My rating: 3 of 5 stars
I gave this book a three star mostly because it was a hard pill to swallow than the fact that it had anything to do with me not liking it. The book had an addictive but sometimes hard-to-follow writing style. And the names would overlap in my mind oftentimes. But other than that, there were a lot of things that I loved about this book.
It had a really addicting writing style, and the characterization and world-building were also well developed and interesting.
There were so many memorable characters in this book. Otah, Maati, and the old woman whose name I don’t remember.
Then again, I couldn’t quite relate to the plot. It felt everything was being overly dramatized while nothing much happening.
The story is basically about the world, where the magicians are known as poets and they can bind some arbitrary–not much explained being into human forms like regular poets bind ideas into words. The resulting creature looks like humans but have some powers and are called andats. One poet bound his self-loathing into a creature, and the resulting being had the ability to remove seeds from anything magically. But hated his master, the poet.
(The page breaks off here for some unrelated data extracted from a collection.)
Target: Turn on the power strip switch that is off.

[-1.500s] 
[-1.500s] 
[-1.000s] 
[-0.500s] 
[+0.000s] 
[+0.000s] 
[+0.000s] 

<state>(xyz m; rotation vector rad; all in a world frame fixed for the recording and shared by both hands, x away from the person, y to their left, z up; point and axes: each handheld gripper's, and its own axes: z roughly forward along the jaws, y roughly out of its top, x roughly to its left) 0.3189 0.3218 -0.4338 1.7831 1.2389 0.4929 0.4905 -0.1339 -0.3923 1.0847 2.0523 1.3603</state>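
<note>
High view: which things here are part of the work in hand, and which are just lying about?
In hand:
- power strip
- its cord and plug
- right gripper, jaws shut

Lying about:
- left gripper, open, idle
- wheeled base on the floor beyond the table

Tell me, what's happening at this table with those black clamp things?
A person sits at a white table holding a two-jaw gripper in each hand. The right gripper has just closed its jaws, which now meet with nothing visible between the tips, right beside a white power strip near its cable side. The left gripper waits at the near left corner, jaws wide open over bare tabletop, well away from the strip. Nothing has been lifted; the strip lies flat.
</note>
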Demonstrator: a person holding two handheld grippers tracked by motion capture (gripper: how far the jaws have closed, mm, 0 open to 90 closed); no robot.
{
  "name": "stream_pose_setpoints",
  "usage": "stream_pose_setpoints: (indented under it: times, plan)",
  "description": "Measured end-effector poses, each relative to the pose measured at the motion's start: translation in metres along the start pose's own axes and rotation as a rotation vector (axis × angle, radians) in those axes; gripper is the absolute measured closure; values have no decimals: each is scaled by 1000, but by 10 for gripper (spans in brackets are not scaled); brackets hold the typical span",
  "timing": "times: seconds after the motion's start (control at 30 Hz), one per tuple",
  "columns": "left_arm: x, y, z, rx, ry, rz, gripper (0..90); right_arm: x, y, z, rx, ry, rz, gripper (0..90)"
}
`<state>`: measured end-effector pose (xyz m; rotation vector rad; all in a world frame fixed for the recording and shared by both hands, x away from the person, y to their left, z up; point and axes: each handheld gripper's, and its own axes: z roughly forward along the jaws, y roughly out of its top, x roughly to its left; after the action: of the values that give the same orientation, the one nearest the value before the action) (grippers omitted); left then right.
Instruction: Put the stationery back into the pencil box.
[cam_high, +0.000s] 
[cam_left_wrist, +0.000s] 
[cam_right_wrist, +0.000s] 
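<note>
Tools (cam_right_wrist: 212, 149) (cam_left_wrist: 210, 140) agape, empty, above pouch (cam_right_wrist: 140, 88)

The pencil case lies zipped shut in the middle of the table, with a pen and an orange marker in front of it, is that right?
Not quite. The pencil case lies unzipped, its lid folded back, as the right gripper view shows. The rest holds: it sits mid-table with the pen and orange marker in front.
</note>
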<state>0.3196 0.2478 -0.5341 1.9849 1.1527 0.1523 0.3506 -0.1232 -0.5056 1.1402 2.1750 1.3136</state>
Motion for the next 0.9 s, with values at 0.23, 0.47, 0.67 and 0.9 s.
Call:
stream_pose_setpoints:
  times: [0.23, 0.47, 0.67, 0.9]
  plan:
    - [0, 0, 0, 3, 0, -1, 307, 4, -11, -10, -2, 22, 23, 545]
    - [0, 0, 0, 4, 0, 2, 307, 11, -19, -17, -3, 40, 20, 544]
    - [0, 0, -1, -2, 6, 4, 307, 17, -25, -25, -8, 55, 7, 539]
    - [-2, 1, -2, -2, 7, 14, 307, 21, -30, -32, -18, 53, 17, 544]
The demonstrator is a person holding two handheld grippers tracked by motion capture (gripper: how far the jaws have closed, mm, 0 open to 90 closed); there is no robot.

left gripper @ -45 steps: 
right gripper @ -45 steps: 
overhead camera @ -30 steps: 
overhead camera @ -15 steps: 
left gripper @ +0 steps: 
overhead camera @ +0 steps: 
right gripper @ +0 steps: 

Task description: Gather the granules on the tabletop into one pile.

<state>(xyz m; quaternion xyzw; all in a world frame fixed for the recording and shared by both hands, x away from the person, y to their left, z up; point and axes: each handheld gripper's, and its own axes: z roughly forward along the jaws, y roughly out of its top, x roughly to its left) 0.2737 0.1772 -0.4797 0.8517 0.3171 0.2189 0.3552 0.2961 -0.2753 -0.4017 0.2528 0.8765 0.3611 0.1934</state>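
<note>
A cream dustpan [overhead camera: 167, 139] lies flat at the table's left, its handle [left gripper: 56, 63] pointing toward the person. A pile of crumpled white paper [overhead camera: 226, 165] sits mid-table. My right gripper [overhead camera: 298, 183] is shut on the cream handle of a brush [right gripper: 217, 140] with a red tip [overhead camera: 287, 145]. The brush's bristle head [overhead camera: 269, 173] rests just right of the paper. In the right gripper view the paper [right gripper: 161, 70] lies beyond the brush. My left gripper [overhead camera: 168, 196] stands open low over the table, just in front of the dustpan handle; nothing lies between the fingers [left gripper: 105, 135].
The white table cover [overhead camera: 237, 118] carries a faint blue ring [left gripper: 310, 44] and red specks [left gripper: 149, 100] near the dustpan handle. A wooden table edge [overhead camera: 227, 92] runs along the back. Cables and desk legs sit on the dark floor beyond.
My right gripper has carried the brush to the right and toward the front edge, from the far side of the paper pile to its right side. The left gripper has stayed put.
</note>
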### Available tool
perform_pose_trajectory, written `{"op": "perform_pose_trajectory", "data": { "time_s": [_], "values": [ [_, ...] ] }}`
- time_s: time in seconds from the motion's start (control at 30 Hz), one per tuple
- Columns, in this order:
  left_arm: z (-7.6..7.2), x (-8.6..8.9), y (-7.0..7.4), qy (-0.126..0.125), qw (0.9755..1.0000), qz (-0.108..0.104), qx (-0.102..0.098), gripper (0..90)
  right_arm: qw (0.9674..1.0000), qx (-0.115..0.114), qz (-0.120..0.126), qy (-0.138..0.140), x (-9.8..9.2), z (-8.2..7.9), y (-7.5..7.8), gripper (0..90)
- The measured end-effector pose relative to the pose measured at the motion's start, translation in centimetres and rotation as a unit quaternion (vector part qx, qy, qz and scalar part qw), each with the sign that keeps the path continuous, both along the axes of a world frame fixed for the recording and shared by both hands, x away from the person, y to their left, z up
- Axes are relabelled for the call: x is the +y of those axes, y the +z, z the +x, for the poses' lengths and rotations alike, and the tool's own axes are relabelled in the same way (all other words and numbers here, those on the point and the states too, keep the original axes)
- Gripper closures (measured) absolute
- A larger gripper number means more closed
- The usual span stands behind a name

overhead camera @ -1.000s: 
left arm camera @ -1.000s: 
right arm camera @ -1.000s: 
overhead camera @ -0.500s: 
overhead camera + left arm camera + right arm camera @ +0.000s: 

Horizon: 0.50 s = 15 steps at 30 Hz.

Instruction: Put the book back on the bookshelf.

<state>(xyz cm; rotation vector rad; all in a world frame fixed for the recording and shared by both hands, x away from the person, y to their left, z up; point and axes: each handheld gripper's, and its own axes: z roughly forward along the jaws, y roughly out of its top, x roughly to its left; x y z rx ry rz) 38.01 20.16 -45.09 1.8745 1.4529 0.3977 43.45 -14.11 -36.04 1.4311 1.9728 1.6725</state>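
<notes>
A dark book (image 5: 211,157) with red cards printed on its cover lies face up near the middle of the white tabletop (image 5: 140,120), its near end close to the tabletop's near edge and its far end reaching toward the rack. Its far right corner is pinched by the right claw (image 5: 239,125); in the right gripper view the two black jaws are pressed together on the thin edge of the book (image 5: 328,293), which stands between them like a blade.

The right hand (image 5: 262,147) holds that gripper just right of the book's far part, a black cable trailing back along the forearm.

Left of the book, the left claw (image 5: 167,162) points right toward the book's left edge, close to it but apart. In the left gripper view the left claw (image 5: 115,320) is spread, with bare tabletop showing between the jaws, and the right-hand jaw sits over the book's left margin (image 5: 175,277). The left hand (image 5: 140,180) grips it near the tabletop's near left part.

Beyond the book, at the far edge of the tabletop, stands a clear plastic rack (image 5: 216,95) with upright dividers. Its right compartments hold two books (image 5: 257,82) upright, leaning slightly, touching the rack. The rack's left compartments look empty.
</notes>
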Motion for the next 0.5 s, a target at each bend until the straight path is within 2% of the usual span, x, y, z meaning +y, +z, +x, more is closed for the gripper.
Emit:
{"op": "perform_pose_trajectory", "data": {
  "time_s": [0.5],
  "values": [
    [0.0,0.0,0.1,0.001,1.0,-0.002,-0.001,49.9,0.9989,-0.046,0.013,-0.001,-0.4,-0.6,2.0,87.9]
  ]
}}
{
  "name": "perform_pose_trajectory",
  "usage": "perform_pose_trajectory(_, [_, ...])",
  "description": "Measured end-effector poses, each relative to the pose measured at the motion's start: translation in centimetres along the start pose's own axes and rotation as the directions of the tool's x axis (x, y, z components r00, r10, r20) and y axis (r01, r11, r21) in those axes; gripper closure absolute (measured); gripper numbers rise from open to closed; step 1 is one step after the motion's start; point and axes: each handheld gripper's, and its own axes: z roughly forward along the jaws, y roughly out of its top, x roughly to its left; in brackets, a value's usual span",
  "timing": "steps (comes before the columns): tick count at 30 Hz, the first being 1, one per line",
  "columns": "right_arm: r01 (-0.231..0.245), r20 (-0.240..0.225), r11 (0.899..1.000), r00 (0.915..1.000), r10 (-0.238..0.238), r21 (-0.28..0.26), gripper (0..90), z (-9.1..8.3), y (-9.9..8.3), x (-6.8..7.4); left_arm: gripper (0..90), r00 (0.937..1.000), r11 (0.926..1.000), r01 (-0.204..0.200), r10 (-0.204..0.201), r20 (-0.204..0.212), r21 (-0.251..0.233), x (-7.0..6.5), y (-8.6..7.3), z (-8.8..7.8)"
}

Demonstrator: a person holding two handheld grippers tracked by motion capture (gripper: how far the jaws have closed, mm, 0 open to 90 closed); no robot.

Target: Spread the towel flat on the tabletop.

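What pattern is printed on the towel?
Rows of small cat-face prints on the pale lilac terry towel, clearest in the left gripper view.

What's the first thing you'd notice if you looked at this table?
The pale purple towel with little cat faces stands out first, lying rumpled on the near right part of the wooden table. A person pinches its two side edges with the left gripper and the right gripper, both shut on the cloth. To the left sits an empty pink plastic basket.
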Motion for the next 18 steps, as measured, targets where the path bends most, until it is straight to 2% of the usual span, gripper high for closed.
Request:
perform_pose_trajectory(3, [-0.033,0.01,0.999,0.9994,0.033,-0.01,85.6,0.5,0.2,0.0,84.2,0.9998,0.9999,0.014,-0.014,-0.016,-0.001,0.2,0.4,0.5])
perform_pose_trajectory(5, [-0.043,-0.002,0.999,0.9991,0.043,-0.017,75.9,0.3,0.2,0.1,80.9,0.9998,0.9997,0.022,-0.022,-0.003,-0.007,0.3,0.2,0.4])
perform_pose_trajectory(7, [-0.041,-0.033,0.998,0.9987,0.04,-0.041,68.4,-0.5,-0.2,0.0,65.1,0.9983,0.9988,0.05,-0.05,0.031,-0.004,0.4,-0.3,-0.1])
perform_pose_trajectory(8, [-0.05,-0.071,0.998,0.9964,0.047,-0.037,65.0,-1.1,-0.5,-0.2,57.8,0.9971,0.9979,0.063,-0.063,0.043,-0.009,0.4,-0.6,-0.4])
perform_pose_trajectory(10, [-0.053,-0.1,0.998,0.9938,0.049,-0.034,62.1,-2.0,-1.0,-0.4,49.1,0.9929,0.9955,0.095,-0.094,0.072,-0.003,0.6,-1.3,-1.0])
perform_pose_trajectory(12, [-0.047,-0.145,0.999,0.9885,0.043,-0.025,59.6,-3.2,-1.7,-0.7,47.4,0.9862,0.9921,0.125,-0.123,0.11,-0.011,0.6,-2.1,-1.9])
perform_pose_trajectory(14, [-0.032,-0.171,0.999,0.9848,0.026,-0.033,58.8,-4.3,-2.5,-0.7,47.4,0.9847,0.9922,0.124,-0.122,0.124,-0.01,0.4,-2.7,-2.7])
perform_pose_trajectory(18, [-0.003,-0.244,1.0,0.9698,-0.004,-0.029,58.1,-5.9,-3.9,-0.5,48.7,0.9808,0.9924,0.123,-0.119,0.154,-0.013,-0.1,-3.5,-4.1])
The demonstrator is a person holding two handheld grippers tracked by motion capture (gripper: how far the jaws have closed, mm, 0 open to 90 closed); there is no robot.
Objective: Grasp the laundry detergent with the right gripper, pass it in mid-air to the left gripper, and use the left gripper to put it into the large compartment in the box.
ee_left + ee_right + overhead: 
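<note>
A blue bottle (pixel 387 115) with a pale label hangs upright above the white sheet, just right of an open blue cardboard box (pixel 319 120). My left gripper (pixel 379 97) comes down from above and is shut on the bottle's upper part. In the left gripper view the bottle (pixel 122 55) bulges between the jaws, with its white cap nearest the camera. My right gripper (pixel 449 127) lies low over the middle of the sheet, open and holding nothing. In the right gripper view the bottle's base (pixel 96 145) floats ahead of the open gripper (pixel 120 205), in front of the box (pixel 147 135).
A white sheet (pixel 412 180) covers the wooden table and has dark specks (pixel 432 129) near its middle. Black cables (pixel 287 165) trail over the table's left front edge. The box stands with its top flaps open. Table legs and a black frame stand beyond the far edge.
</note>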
The trade of the city soars as a result since the andat can remove seeds from kilos of cotton plants in a second. But is planning a treachery to devastate the poet so completely, that he release his andat. The releasing of the andat can also cause the whole city’s economy to perish.
The plot has some good parts but is overly dramatized in a lot of times.
Maybe the next books do change that a bit. As far as I’ve heard, the series get better. And I will keep reading it for such an interesting writing style if nothing else.